Anyway, before the ceremony I got my speech pared down to a couple minutes. I planned on saying mostly nice things that truly came from the heart without having to resort to stupid cliches, and I also managed to get in a few lighthearted jabs. I felt confident.

But then after hearing everyone else's speeches, I was a bit worried that mine wouldn't measure up. The thing was, it wasn't so much about my ego. Mostly, I didn't want to disappoint my two friends at their wedding.

But I went through with my speech anyway, more or less as I had planned, and I think it went well. I didn't screw up in front of everyone and make a fool of myself. People laughed when they were supposed to laugh, and people "Awwed" when I hoped they would. Afterward a couple people said it was a good speech. The bride and groom didn't seem upset afterward. If they were, they hid it well.

Cathy and I stuck around to the end to help tear down and clean up. We were exhausted, but some friends wanted to go out for drinks afterward. We went along and ended up more exhausteder. But it was fun.

Even without weddings and wedding-type events, these Oregon trips are incredibly draining. I hate the 9-10 hour drive each way. There's a couple hours in the middle of the drive that snakes though the Columbia Gorge, which is nice when it's not windy or icy. The rest of it sucks.

And when we're in town, we never have enough time. Never. This trip was even worse in that respect. We drove down on Thursday, did the rehearsal and then went to the rehearsal dinner on Friday, had the wedding on Saturday, and came home on Sunday. This meant that there was really no way we'd be able to see any of our numerous Eugene friends who weren't at the wedding. And we didn't even get to spend much time with our friends who were at the wedding. So this trip also included a generous helping of guilt.

But then again, it's a one day drive from Eugene to our place, and all our Eugene friends have an open invitation to come up here and spend as much time with us as they can handle.

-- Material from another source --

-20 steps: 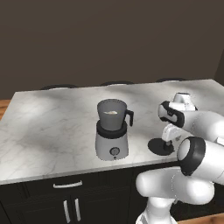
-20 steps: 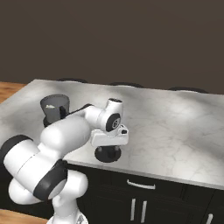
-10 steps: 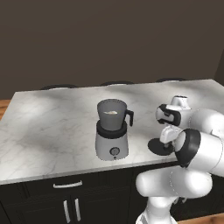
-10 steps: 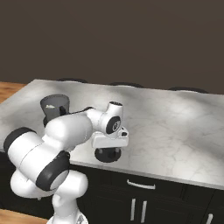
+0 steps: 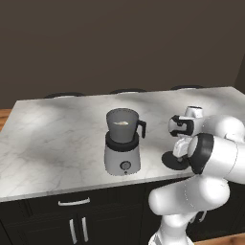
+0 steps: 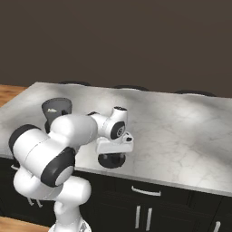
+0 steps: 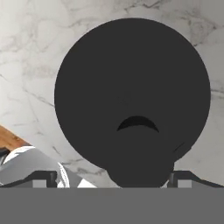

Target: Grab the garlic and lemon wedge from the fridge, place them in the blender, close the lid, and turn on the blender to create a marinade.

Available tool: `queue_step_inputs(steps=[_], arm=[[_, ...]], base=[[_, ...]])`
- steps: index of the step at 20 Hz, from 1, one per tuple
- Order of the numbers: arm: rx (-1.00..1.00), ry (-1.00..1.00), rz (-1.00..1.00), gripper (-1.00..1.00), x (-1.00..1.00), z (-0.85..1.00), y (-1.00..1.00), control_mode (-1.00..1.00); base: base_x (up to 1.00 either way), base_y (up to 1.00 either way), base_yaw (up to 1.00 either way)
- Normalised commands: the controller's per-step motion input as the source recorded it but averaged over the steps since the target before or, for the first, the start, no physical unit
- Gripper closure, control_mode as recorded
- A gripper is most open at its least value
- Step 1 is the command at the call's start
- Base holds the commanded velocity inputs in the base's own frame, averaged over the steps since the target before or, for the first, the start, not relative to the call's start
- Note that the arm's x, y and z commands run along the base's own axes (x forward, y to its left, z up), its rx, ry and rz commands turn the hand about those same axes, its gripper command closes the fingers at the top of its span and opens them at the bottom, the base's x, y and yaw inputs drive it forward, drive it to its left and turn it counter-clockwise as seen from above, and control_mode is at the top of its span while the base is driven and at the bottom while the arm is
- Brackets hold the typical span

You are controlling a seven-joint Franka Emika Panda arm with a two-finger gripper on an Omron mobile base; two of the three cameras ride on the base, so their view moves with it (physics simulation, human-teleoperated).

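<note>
black lid [image 7: 131, 96] lies flat on the marble counter [image 5: 57, 139], right under your gripper [image 6: 113, 153], whose jaws stand spread wide on either side of the central knob. you should centre on that knob, come straight down and pinch it squarely, so the cap lifts level. farther off, at about nine o'clock from the lid in the left base view, the blender [image 5: 123, 143] stands uncovered; its dark jar holds something pale, which i take for the garlic and lemon.

White marble counter [image 5: 52, 139] with open-topped blender [image 5: 123, 142] upright and black lid [image 5: 173, 161] flat beside it.
</note>
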Motion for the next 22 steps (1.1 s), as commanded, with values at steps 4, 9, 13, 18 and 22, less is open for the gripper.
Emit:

I did, however, manage to pick up a few bottles of something very special from Oakshire. Stay tuned.

And Now, A Musical Interlude

I came across this recording of Nirvana doing "Something in the Way" during a 1991 BBC session. This version is heavier and darker, and I like it better than the one on Nevermind, which is pretty darn good in itself. Anyway, here it is:

I think my last music-related post was about Nirvana, too. I like Nirvana, but I wouldn't call myself a hardcore fan. I guess I've just had them on my brain recently.

I'll try to branch out and post something different next time.

In Closing

There's a Winter Storm Warning in effect for our area.  We're supposed to get up to three inches of snow over the next 36 hours.  They've really lowered the bar on Winter Storm Warnings lately.  It used to be you had to get a blizzard, freezing rain, and/or snow accumulation that could be measured in feet before it was considered Winter Storm Warning worthy.  Three inches in 36 hours?  Sounds like typical North Idaho winter weather to me.  But what do I know?